I think it very unwise for your organization to put the responsibility of content accuracy on your shoulders. People should never proof their own work. Whether you are writing copy, designing a brochure, or writing code and whether you conceived the project or are only producing it, once you become involved in and spend time with a project you become tainted and cannot be an accurate source for evaluating it’s accuracy. After staring at something for days and days you can look directly at things such as typographical errors or blatant usability issues and not see them.

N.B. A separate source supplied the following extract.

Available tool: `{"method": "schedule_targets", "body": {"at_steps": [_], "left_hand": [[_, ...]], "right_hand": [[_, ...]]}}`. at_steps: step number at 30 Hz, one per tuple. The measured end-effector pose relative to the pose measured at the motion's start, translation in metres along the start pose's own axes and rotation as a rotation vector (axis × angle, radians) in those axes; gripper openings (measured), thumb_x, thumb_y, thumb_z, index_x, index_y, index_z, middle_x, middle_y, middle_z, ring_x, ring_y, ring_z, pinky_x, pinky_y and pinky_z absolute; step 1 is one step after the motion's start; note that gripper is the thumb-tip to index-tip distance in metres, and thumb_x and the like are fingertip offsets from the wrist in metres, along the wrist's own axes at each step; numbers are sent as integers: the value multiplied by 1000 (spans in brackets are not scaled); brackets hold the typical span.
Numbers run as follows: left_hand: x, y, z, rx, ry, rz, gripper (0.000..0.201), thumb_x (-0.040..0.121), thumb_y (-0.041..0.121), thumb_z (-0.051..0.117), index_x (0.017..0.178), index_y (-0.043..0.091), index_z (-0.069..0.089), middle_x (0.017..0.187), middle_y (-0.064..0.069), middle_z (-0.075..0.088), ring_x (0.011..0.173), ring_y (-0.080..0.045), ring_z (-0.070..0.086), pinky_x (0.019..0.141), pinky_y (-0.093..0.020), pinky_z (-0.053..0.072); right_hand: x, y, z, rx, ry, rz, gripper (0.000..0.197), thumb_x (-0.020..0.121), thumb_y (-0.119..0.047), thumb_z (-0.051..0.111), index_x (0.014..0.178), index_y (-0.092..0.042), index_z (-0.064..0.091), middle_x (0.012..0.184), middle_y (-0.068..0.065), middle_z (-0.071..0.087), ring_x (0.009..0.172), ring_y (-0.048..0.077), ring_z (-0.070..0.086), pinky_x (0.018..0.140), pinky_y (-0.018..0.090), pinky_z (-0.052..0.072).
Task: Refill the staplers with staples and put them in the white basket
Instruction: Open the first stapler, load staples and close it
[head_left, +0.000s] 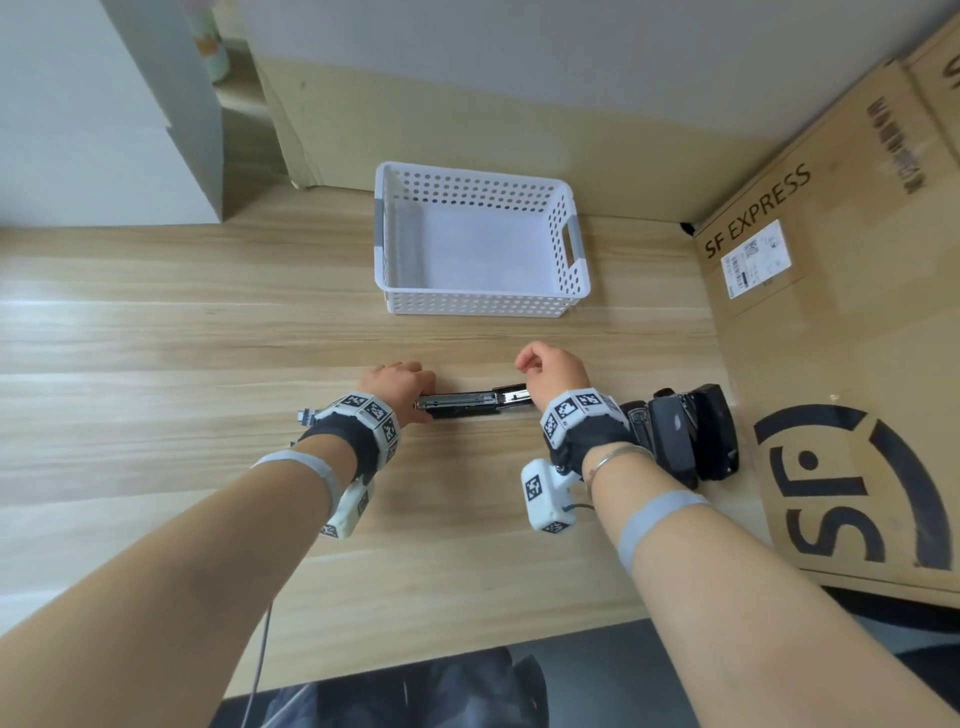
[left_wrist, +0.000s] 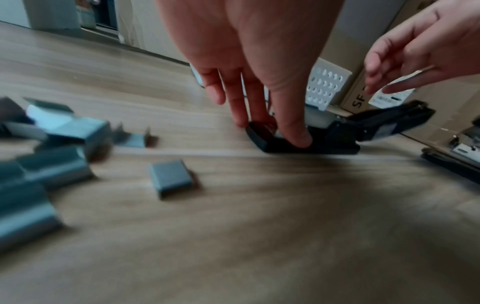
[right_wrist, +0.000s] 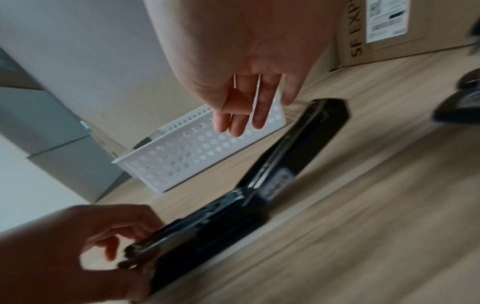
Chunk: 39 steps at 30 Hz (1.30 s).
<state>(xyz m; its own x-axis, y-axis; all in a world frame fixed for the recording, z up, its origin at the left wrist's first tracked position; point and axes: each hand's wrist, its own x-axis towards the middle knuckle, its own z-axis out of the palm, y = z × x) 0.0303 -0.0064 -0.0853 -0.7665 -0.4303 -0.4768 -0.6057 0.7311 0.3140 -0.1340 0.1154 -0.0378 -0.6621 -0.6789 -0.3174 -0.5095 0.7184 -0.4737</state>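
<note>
A black stapler (head_left: 467, 405) lies opened out flat on the wooden table (head_left: 208, 338), its metal staple channel facing up. My left hand (head_left: 408, 387) pinches its left end between thumb and fingers (left_wrist: 298, 137). My right hand (head_left: 535, 364) hovers just above the hinged lid (right_wrist: 298, 148) with fingers hanging loosely (right_wrist: 244, 123) and nothing in them. The white perforated basket (head_left: 480, 306) stands empty behind the stapler. Loose grey staple strips (left_wrist: 168, 179) lie on the table beside my left wrist, blurred.
Several more black staplers (head_left: 685, 436) are bunched at the right, behind my right wrist. A large SF Express cardboard box (head_left: 841, 322) walls off the table's right side. A grey box (head_left: 104, 130) stands at the back left.
</note>
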Motion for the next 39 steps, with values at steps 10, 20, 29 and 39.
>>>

At every organization that I have worked, I have established and required a very strict proofing system that requires the explicit approval of final proofs by the business owner (he whom has final say for the project, not the president of the company). Some times I require this as a physical signature on a hard copy of the artwork and other times I have considered a response to an emailed URL sufficient, but either way I have always filed the approval with the proof and other records before releasing any artwork to be published. Strict adherence to a policy such as this communicates to the client or business owner the importance of having the requirements and content ready before the project begins, returning changes and approvals in a timely fashion, and that the accuracy of the of the content in the final product is their responsibility. If they do not want this responsibility then there is no problem with them assigning it to someone else; but it should not be you.

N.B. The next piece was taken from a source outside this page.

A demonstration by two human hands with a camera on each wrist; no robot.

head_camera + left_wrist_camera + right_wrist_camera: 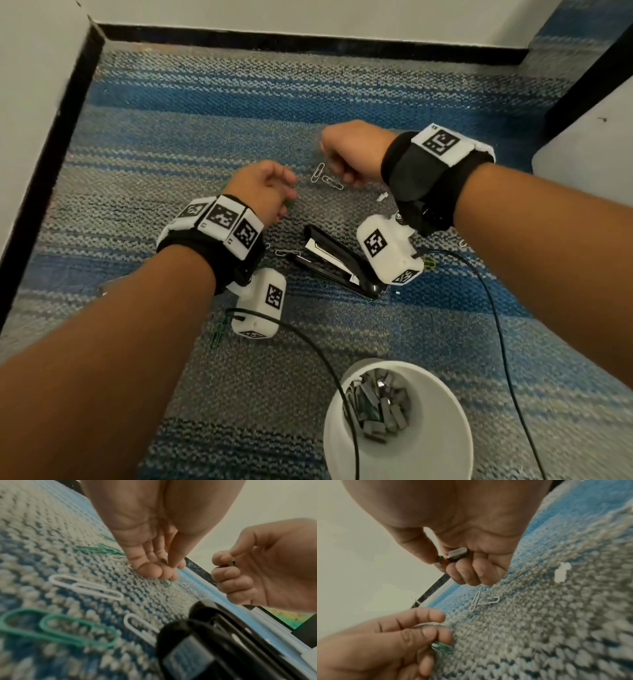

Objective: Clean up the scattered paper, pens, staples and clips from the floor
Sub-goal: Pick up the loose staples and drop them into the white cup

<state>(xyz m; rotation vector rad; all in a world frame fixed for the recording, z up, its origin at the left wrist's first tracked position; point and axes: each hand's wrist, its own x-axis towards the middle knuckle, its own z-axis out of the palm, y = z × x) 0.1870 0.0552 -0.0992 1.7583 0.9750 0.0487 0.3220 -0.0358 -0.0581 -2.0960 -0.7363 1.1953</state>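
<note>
My left hand (286,197) pinches a green paper clip (442,647) low over the striped carpet; in the left wrist view the clip (167,583) hangs from the fingertips. To its right, my right hand (330,156) is curled around a short strip of staples (457,553), held in the palm. Two white paper clips (325,178) lie on the carpet between the hands. More white clips (89,588) and green clips (58,627) lie near my left wrist. A small white paper scrap (382,197) lies under my right wrist.
An open black stapler (335,265) lies on the carpet between my wrists. A white cup (442,445) holding several staple strips stands near me at the lower right. Green clips (219,330) lie by the left wrist camera. Walls with black skirting (308,41) enclose the corner.
</note>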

I do require all of the requirements and content to be delivered before a project is begun, but there are always requirement changes and copy edits. Also, even in a scenario where you might receive absolute assurance that it was final and error proof and no edits were made after delivery, the format that it is implemented into never matches the format that it was approved in and it therefore can no longer be trusted as accurate. The point is not to provide a scapegoat for the designer; it is to protect all parties envolved and especially as a courtesy to the client. With adhoc changes along the way, content and requirements coming from multiple sources, and the artist combining them in a product that may be unexpected, the business owner should be eager awaiting the responsibility of approving the effectiveness and accuracy of the project’s execution.
Thanks Wade. I need to design an internal process to save my hide. I need to get several outside people involved, and give others ownership for final approvals. I’ll let you know what I come up with. I’d like to hear some more examples of how others handle these processes. I work as the sole print designer in a fairly large company and I wear many hats (designer, art director, project manager and sometimes even copywriter) so I am in a unique position.

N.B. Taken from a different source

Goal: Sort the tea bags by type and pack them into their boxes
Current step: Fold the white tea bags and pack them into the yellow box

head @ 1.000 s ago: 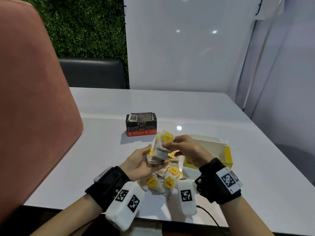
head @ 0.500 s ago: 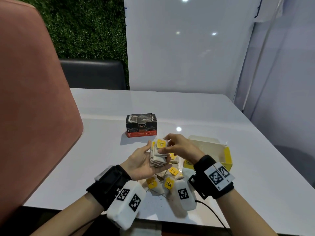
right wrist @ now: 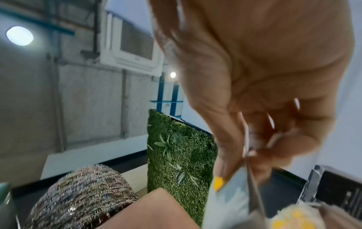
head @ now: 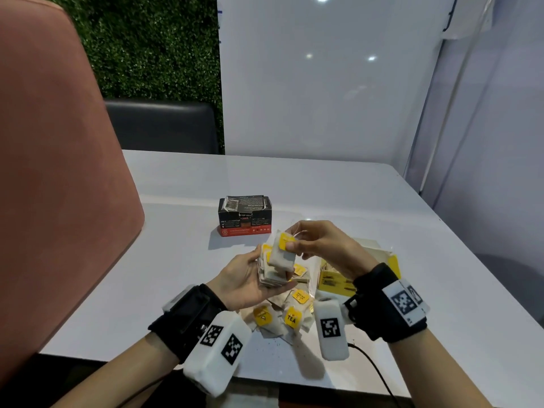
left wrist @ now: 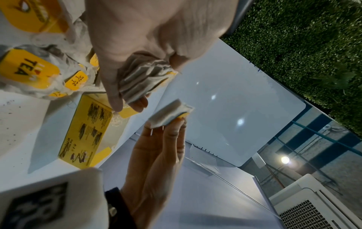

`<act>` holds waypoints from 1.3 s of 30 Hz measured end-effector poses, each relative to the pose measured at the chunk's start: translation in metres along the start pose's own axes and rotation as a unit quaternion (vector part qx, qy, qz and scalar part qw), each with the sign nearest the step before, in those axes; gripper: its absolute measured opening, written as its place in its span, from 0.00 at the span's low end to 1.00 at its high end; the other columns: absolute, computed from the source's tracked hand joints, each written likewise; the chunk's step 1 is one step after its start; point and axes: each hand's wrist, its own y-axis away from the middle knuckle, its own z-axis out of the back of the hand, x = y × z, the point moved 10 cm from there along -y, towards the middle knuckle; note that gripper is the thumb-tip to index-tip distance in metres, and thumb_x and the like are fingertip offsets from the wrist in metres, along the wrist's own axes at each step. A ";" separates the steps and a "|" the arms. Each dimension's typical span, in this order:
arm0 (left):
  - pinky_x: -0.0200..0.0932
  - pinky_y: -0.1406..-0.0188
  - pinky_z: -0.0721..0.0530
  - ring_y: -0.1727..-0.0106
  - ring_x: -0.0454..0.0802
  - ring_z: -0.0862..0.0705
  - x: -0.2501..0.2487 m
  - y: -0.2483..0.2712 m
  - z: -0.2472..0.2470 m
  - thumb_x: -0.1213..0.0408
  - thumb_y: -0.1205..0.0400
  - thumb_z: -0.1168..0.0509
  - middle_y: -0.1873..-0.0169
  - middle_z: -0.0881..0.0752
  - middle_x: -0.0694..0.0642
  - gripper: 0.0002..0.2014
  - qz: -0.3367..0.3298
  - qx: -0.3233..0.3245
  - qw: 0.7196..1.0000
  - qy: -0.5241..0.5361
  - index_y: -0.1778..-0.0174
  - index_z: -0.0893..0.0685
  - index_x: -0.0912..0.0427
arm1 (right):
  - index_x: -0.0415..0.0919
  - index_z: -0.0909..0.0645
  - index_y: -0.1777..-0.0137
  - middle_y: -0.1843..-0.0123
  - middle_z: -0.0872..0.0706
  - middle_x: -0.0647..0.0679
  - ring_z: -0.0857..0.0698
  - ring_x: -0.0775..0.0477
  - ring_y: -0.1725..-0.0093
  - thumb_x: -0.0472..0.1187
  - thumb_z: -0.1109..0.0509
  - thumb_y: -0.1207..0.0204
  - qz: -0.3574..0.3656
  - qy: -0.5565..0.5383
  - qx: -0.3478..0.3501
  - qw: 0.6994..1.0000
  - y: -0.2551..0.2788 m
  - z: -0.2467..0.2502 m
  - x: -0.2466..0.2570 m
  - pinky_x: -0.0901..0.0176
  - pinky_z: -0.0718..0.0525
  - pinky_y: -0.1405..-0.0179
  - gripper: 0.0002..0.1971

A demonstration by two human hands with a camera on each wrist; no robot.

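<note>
Two boxes stand on the white desk (head: 382,219). The black-and-red box (head: 245,217) sits at centre, open-topped, with dark sachets packed upright inside; their count cannot be read. The yellow box (head: 334,282) lies to the right, open, partly hidden behind the right wrist. The left hand (head: 244,279) is held palm up above the near edge of the desk, its grip curled loosely round a stack of tea bags (head: 272,275) set on edge; the left wrist view shows several layers (left wrist: 143,77), too closely pressed to count. The right hand (head: 321,245) is raised just above that stack, thumb and fingers pinching one single tea bag (head: 283,251) at its yellow tag, the bag hanging with its lower edge against the top of the stack. Loose tea bags (head: 282,316) lie in a heap on the desk below and between the two hands, touching and overlapping; three yellow tags show clearly there, one printed TEA, and a fourth tag shows just behind the stack. Both wrists carry black bands with white marker blocks.
</note>
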 end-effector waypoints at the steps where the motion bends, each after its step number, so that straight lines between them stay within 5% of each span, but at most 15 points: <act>1: 0.61 0.49 0.15 0.56 0.62 0.11 0.000 0.000 -0.001 0.51 0.13 0.53 0.54 0.13 0.67 0.29 -0.003 0.000 1.000 -0.006 0.49 0.12 0.70 | 0.36 0.18 0.50 0.63 0.16 0.46 0.20 0.52 0.65 0.34 0.26 0.28 -0.008 0.004 0.021 1.000 0.001 -0.006 -0.002 0.67 0.22 0.67 0.08; 7: 0.60 0.48 0.15 0.59 0.62 0.11 0.004 -0.001 -0.003 0.53 0.12 0.55 0.61 0.13 0.66 0.32 -0.004 0.002 1.000 -0.007 0.55 0.11 0.72 | 0.45 0.23 0.41 0.43 0.21 0.49 0.21 0.52 0.51 0.42 0.24 0.30 0.086 0.298 -0.074 0.948 0.011 -0.017 0.010 0.66 0.21 0.57 0.18; 10: 0.57 0.53 0.11 0.60 0.61 0.11 0.001 0.001 -0.004 0.52 0.12 0.55 0.59 0.13 0.67 0.32 -0.009 0.000 1.000 -0.005 0.57 0.11 0.72 | 0.47 0.23 0.43 0.42 0.24 0.51 0.23 0.52 0.46 0.42 0.28 0.26 0.185 0.337 -0.095 0.918 0.032 -0.024 0.029 0.60 0.20 0.51 0.13; 14: 0.47 0.63 0.11 0.66 0.57 0.12 0.001 0.002 -0.010 0.54 0.13 0.55 0.62 0.13 0.65 0.31 -0.009 0.006 1.000 -0.017 0.58 0.11 0.70 | 0.45 0.21 0.43 0.44 0.19 0.50 0.25 0.51 0.45 0.42 0.33 0.22 0.193 0.448 -0.047 0.872 0.041 -0.041 0.026 0.61 0.25 0.55 0.09; 21: 0.54 0.56 0.10 0.61 0.58 0.12 0.007 0.002 -0.008 0.55 0.13 0.55 0.59 0.13 0.67 0.31 0.006 0.001 1.000 -0.013 0.58 0.11 0.73 | 0.42 0.18 0.47 0.51 0.14 0.47 0.19 0.46 0.49 0.44 0.34 0.21 0.201 0.431 -0.076 0.876 0.041 -0.033 0.031 0.58 0.24 0.56 0.08; 26: 0.65 0.34 0.25 0.41 0.59 0.20 0.006 0.003 -0.006 0.55 0.13 0.53 0.47 0.18 0.64 0.24 0.011 0.005 1.000 0.004 0.44 0.17 0.68 | 0.41 0.19 0.55 0.59 0.15 0.49 0.18 0.49 0.62 0.40 0.29 0.25 0.238 0.410 -0.189 0.860 0.044 -0.014 0.044 0.63 0.22 0.68 0.04; 29: 0.63 0.42 0.16 0.48 0.61 0.15 0.004 0.005 -0.013 0.57 0.14 0.52 0.51 0.15 0.67 0.25 0.000 0.010 1.000 -0.010 0.50 0.14 0.70 | 0.41 0.20 0.56 0.60 0.16 0.48 0.18 0.49 0.63 0.39 0.29 0.26 0.255 0.436 -0.189 0.842 0.044 -0.024 0.044 0.63 0.21 0.71 0.04; 32: 0.52 0.62 0.11 0.66 0.56 0.13 0.004 0.006 -0.015 0.55 0.13 0.54 0.63 0.14 0.66 0.29 -0.005 0.011 1.000 0.000 0.59 0.13 0.72 | 0.41 0.20 0.51 0.54 0.16 0.47 0.18 0.47 0.56 0.43 0.33 0.23 0.226 0.446 -0.129 0.856 0.039 -0.036 0.027 0.55 0.16 0.62 0.06; 39: 0.49 0.63 0.11 0.66 0.56 0.12 0.007 0.006 -0.020 0.52 0.12 0.57 0.64 0.13 0.66 0.34 0.000 0.013 1.000 -0.023 0.61 0.12 0.73 | 0.39 0.20 0.46 0.49 0.16 0.45 0.20 0.45 0.51 0.42 0.35 0.22 0.223 0.475 -0.093 0.846 0.034 -0.044 0.024 0.56 0.21 0.56 0.09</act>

Hey Wade, do you happen to have a PDF example of the forms you use to track such approvals?
Wade I agree with you content errors should not be placed on designers. Rather clients and people trained in editing should manage and verify such things. Sadly sometimes designers are held liable by clients and employeers despite processes that are ment to put responisbility for content on the client. Signed proofs and records reduce the designers responsibility for content but don’t seem to always remove it. I think the best case is to have an editor that is held responsible to review every piece before it is published. The editor as well as the client would sign off on pieces and be held accountable for errors.
I agree Brandon, but that is often the case. I am trying to design an internal process that will alleviate this issue. We’ll see how it works!
I am not using these currently as we are now using @task, but here are some forms that I created for progect management: physical media, digital media, and web interface. I have a few more in my archives at home from previous shops that I will try and dig up later.
@task looks interesting, but do you really need something that developed for a small team?
What if your ‘team’ consists of 2 or 3 people?
No, it would be massive overkill for a team of two, if it really only were two. The point of @task however (and most project management systems) is that it connects and coordinates entire corporations. Their customers employ teams in the thousands and often in varying locations. Coordinating between a creative department is easy; it’s managing projects across departments that will make or break you. Your immediate group may only be a team of two, but imagine the power of having all business owners, project managers, engineers, salesman, marketing personel, copy writeres, finance, human resources, designers, information technology staff, and executives monitoring, working from, and communicating through the same globally prioritized system.
In theory I think that is great. But I don’t ever see that happening here. :)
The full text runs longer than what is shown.